Problem description: Return the following from the records below: each line, word for word, starting with the line that contains "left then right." and going on through the line that contains "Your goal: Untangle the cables", with nothing outside that range.

(Stored items from a collection)
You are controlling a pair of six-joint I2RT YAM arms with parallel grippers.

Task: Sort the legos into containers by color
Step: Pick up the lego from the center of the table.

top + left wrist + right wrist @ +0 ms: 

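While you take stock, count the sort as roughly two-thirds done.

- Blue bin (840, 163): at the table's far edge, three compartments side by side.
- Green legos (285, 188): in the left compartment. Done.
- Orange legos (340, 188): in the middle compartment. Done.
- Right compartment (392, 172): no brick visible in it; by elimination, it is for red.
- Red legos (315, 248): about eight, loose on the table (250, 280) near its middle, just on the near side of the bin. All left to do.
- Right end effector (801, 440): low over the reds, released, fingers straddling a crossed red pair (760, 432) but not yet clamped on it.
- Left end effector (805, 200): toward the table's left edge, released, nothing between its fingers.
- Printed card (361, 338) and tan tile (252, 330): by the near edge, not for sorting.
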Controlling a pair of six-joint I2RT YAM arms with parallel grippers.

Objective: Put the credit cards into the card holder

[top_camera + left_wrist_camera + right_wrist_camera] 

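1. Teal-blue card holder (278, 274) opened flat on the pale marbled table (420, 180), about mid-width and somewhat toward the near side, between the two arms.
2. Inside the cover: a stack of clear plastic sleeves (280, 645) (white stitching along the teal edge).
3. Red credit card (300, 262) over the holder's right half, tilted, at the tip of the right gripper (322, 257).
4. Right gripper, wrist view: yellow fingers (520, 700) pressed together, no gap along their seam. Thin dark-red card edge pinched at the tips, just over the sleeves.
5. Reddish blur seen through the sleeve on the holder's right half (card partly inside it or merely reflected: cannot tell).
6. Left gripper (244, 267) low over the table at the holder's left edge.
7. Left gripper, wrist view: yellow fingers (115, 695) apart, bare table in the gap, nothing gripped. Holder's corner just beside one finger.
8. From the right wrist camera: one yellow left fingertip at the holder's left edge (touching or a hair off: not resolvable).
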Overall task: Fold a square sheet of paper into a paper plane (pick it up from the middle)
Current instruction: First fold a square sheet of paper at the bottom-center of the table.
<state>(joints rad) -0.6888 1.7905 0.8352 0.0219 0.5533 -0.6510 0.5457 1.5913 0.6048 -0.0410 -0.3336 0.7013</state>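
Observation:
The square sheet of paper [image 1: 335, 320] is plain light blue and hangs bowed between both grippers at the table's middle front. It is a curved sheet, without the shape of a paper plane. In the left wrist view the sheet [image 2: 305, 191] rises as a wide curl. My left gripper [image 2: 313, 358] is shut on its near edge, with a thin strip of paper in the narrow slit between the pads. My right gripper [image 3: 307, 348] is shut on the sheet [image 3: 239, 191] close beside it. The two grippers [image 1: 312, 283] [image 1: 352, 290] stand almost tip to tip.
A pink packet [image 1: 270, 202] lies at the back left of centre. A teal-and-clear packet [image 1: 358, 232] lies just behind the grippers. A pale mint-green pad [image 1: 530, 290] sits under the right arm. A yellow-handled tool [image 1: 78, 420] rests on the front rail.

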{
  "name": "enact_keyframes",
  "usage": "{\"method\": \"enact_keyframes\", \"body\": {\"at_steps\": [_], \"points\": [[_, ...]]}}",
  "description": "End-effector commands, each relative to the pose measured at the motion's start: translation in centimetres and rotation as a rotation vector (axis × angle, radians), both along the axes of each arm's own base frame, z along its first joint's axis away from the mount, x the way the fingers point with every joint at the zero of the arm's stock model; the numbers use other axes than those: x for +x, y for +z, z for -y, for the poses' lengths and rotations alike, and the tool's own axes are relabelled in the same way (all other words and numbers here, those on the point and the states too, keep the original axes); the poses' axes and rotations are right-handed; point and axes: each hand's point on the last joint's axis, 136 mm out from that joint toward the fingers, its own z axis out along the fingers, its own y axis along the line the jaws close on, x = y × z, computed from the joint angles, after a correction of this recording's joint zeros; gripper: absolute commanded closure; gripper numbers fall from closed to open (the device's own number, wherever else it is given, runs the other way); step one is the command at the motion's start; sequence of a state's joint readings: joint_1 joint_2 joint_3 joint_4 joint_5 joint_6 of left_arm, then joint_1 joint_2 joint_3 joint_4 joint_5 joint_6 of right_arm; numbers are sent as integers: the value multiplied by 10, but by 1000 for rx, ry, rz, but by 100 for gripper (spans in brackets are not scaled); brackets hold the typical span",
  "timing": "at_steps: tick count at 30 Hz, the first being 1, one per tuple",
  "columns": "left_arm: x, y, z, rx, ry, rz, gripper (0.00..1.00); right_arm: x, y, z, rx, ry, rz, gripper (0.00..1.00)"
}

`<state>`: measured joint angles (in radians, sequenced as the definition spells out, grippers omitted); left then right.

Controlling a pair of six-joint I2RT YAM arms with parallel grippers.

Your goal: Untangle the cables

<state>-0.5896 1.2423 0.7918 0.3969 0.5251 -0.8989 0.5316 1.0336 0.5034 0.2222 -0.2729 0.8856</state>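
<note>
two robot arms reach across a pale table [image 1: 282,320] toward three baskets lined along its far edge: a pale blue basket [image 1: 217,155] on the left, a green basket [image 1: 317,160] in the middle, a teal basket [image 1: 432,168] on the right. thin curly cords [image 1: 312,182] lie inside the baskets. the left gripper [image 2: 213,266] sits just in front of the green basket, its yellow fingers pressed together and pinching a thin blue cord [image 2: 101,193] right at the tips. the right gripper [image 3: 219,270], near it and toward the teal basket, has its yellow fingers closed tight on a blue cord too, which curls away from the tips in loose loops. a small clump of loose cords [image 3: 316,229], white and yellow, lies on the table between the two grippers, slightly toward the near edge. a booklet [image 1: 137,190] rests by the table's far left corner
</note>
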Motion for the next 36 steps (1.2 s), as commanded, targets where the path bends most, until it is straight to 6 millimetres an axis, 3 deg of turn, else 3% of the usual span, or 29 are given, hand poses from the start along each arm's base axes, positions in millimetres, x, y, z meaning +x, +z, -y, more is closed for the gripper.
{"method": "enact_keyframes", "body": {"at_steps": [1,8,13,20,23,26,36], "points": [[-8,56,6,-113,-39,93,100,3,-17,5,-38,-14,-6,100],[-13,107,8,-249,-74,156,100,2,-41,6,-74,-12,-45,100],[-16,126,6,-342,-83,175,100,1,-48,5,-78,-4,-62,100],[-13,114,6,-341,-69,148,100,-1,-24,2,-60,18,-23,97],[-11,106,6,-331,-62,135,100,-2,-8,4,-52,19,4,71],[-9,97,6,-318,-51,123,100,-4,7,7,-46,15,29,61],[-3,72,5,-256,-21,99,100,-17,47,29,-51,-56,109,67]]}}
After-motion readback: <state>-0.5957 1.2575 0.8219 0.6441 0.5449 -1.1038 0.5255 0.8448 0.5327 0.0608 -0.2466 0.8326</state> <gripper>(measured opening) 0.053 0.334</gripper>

Response:
`<state>`: measured joint angles (in radians, sequenced as the definition spells out, grippers omitted); left then right.

Controlling a pair of six-joint I2RT YAM arms with parallel grippers.

Your goal: Untangle the cables

The required answer is now complete.